The irony is that the same farmers who provide the world with their food and fiber may be the same ones who help slow/reverse the effects of temperature change. To date, the only viable way to trap atmospheric carbon dioxide is through photosynthesis, in which CO2 is absorbed by plants and turned into carbon compounds for plant growth. Hence, carbon may become the crop of the future for American agriculture. Now it’s up to the public sector to decide what it’s worth and to engage farmers in greenhouse gas reduction.
5 strategies to draw carbon out of the atmosphere and hold it in the soil
- Reduce tillage in order to decrease the level of soil disturbance that releases the carbon back into the air. “When aggregates remain stable and undisturbed, they can protect soil carbon for very extended periods of time.

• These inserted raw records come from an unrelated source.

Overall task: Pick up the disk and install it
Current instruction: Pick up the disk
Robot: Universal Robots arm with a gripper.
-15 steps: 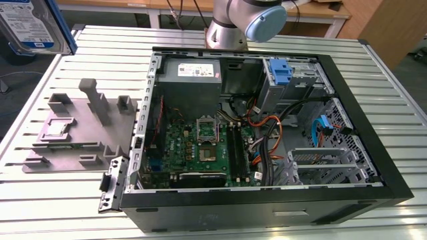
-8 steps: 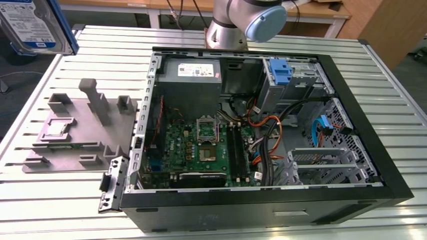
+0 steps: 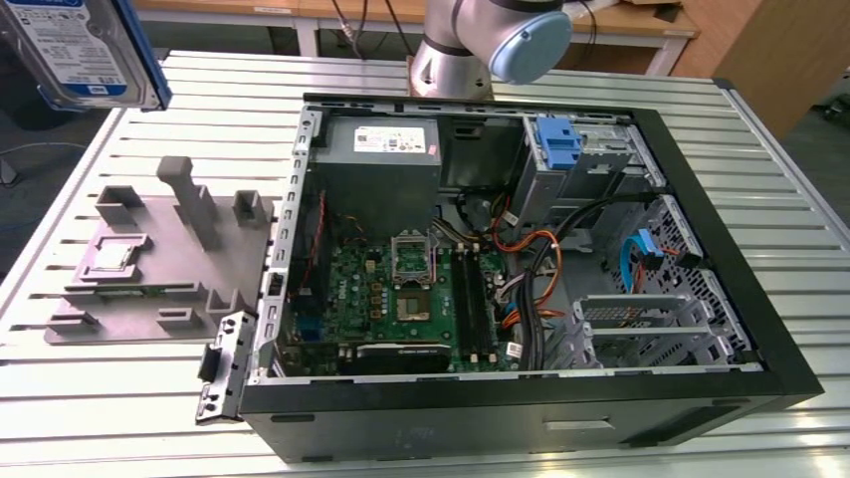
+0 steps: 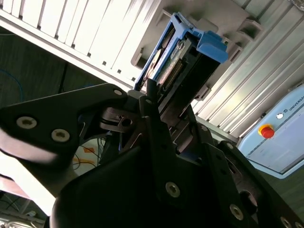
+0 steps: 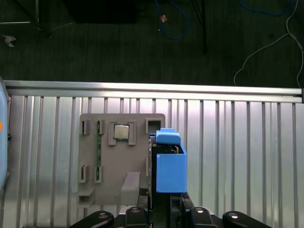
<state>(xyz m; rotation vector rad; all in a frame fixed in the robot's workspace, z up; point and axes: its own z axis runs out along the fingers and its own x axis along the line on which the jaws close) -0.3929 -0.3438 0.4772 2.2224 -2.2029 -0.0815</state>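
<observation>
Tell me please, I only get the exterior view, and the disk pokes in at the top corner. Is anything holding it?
Observer: Yes. In the second wrist view the gripper is clamped on the disk.
Operator: What's underneath it?
Observer: In the first wrist view it hangs above one edge of the grey holder tray.
Operator: What's on its far end?
Observer: A blue tab, at the end away from the gripper.

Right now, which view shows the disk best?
The exterior view: the disk shows its labelled face. The first wrist view shows its blue carrier end-on; the second wrist view shows its thin edge, held in the jaws.
</observation>
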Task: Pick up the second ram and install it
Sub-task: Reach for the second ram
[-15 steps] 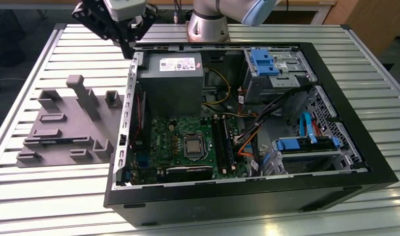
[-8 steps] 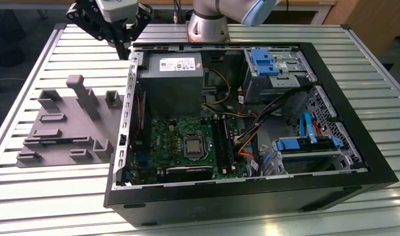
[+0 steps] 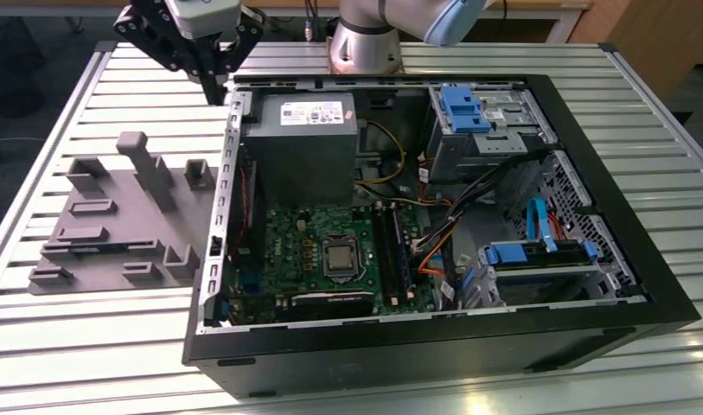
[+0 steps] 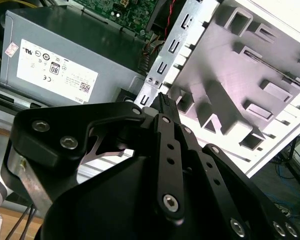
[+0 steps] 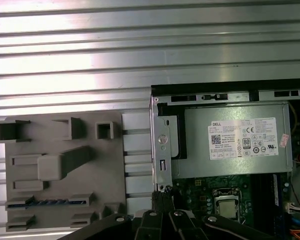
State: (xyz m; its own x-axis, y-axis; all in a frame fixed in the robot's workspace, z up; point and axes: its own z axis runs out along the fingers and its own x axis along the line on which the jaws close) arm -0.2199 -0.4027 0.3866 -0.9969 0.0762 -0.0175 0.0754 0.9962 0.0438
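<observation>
The jaws look pressed together with nothing between them. The gripper [image 4: 163, 101] hangs over the case's [image 3: 444, 337] far corner, above the metal edge beside the power supply [image 5: 200, 150], with its tips pointing down at the seam between case and holder [image 5: 110, 165].

The ram [image 5: 45, 202] lies flat in a slot of the grey holder, which sits on the table [image 3: 98, 363] just beside the case, on the exterior view's left. It is well apart from the tips and nothing touches it.

Judging by this, the pick-up is not yet done. The gripper has not reached the stick, and seating it in the black slots [image 3: 388, 251] on the board is also left to do.
</observation>
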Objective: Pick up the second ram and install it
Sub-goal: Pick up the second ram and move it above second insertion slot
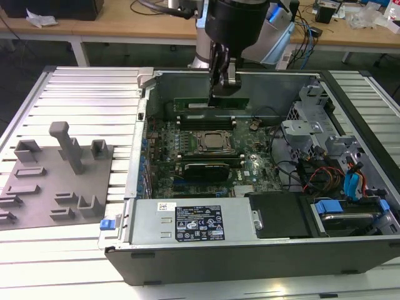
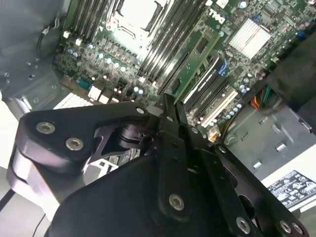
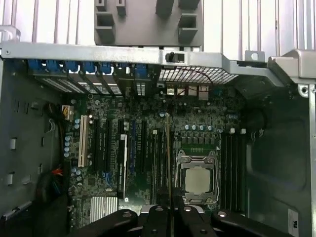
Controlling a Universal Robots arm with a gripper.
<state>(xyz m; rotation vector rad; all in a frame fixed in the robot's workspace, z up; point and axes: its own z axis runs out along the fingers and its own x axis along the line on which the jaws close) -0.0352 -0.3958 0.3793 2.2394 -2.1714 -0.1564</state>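
Black fingers (image 1: 219, 92) clamped shut on the long, thin green circuit-board ram stick (image 1: 209, 104), which hangs edge-down low over the dark memory slots (image 1: 206, 119) beside the silver processor socket (image 1: 211, 142). Likely risk: a slight tilt or offset jams the stick against the slot edge. The grey case wall (image 1: 269, 84) is near, with open room above.

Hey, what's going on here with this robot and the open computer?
The arm's gripper is shut on the second ram, a thin green stick. It holds the stick inside the open computer case, over the motherboard on the far side of the processor socket. The stick does not look seated in a slot yet.
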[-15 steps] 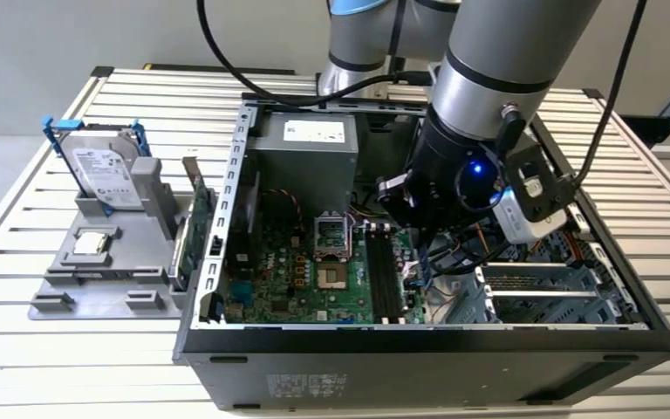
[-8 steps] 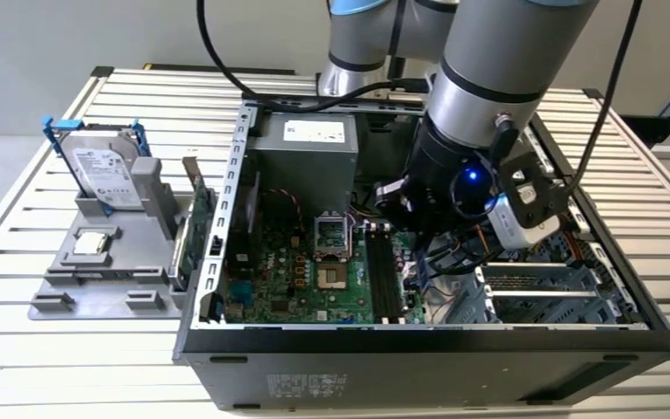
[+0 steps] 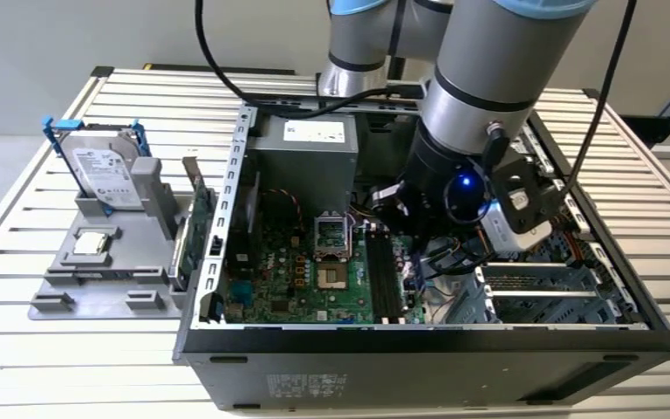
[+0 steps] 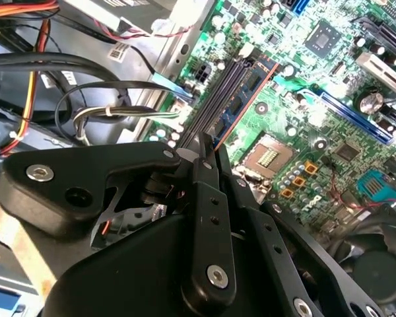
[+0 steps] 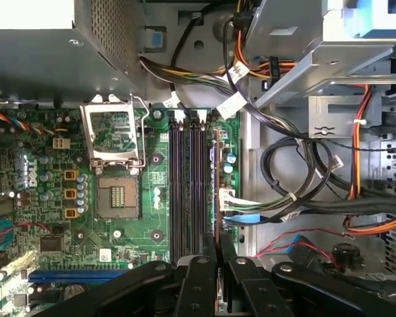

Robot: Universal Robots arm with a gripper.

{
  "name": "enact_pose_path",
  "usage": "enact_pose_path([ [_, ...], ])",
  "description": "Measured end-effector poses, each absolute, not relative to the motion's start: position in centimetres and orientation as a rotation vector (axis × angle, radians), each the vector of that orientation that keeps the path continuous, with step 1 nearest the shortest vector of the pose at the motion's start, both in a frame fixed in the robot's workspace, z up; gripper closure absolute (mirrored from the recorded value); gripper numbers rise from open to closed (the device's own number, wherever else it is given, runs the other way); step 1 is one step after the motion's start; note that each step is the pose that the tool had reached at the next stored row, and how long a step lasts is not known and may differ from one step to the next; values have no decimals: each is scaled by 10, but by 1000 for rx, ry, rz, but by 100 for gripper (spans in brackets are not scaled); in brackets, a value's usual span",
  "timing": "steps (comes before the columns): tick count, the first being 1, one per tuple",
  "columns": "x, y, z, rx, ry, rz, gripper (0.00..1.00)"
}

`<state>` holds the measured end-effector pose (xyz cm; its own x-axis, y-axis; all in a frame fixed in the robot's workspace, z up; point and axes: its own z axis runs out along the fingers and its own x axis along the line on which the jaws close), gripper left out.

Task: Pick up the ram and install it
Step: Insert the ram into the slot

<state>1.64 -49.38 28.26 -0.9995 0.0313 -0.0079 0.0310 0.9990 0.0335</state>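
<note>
Down inside the open computer case (image 3: 428, 345), which lies on its side on a slatted table (image 3: 32, 367), the arm (image 3: 487, 78) reaches in from twelve o'clock of the exterior view and hangs over the motherboard (image 3: 311, 288) at about three o'clock of it. The gripper (image 5: 217, 247) has its fingers (image 5: 199, 277) closed together on the ram (image 4: 247, 99) — a thin board seen almost edge-on, with an orange-lit edge. It runs lengthwise beside the black memory slots (image 5: 187, 185), on their side away from the processor socket (image 5: 115, 195) and towards the bundled cables (image 5: 297, 191). I judge the pick-up done and the installing in hand; whether the stick's lower edge has already entered its slot I cannot tell. Seating it would call for the board kept parallel to the slot, its notch matched, and a straight push without tilt, since the cables lie near. Outside the case, at nine o'clock of it, a hard drive (image 3: 102, 170) with blue rails stands in a grey fixture (image 3: 91, 279), and a green expansion card (image 3: 199, 218) stands between it and the case wall. As to writing — the drive carries a white label, the power supply (image 3: 311, 153) a white sticker and the case's near wall another, but none of the print can be made out.
</note>
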Motion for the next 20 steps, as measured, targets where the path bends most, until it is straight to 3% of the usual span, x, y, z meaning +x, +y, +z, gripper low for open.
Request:
enact_pose_path([
  [20,12,-491,254,46,3132,52,100],
])
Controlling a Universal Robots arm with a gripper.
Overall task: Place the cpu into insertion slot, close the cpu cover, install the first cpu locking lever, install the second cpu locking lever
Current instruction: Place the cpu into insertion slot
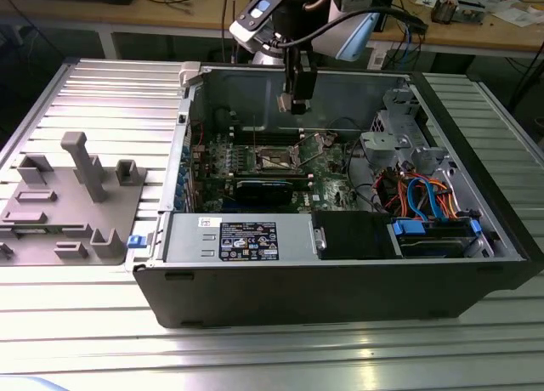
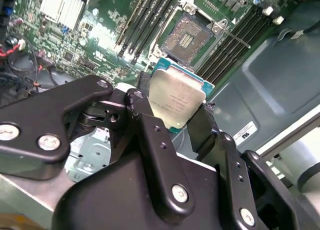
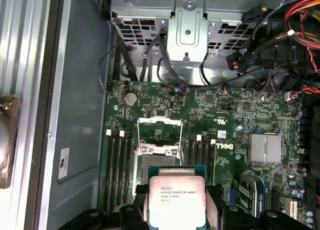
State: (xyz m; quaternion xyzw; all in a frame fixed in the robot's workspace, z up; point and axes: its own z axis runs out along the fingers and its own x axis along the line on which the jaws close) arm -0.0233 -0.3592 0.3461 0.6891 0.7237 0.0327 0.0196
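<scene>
The cpu [image 2: 177, 97] is pinched by its edges between the black fingers [image 2: 145, 115] of the gripper [image 2: 175, 109], silver top facing both wrist views. It hangs above the board, apart from the insertion slot [image 2: 187, 37]. The slot's dark centre is bare, so the first step, placing, is in hand, and none of the later ones is done.

The cpu cover [image 3: 160, 122] seems swung open beyond the socket (its frame stands clear of the opening). By my reading, seating calls for squaring the chip's edges with the socket rim and a level, gentle descent.

In the exterior view, the open computer case [image 1: 340, 297] holds the green board [image 1: 327, 166], a power-supply box [image 1: 242, 238] and coloured cables [image 1: 421, 191]. A grey fixture [image 1: 76, 195] lies well apart on the exterior view's left.
</scene>
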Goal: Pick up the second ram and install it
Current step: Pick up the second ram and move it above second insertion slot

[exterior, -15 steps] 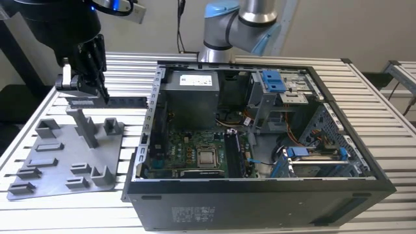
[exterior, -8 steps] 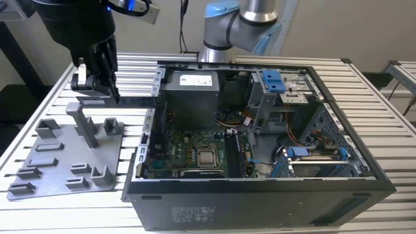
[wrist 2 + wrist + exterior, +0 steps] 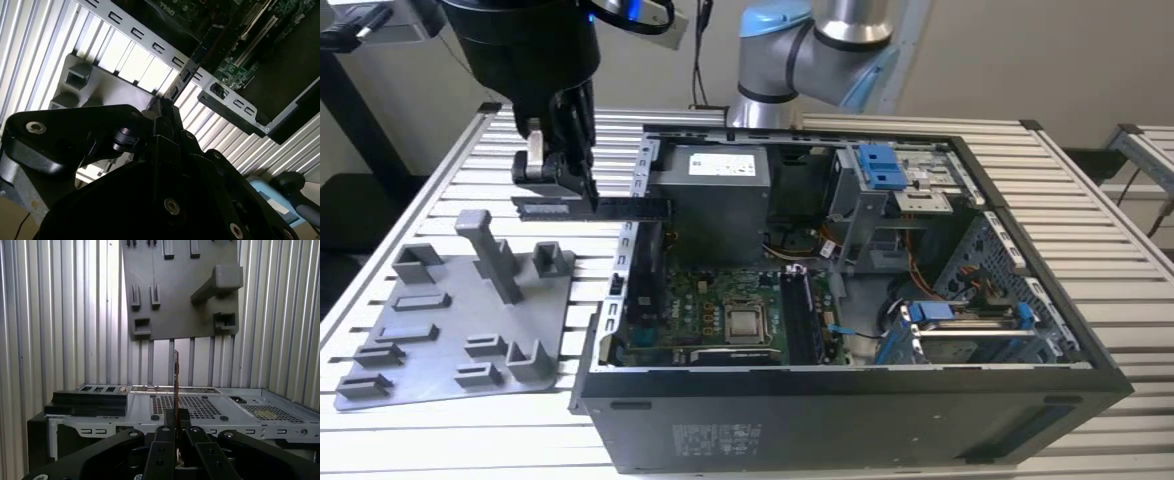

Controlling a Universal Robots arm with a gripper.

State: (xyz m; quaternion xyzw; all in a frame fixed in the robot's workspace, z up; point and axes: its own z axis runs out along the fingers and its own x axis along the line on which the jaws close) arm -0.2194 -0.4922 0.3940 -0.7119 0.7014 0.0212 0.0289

However, tillage can quickly break apart aggregates, exposing soil carbon to microbial attack,” says Dan Kane, a doctorate student at Yale University’s School of Forestry and Environmental Studies.
- Practice crop rotation. “Periodic green fallows, winter cover crops, and crop rotations that utilize semiperennial crops such as alfalfa, were practices long used in agriculture that fell out of use, as synthetic fertilizers and pesticides became more widely used. Such practices have demonstrated benefits for weed suppression and soil fertility, and some evidence suggests that they can also lead to carbon sequestration,” he says.
- Graze in a rotation. “When managed correctly, herds of grazing animals can maximize annual pasture biomass production and redistribute carbon in the more processed form of manure, leading to rapid increases in soil carbon. Methods such as Management-Intensive Grazing emphasize frequently moving cattle to new pastures, having high stocking densities, and preventing overgrazing,” Kane says.
- Incorporate nitrogen-fixing crops. “Introducing plant diversity to crop rotations and using legume cover crops, which contain carbon compounds likely more resistant to microbial metabolism, could also increase the complexity and diversity of soil carbon, making it more stable,” he says.
- Use cover crops. “Soil carbon sequestration involves transferring atmospheric carbon into the soil via plant photosynthesis and keeping those soil-based carbon pools protected as effectively as possible from microbial activity,” Kane says.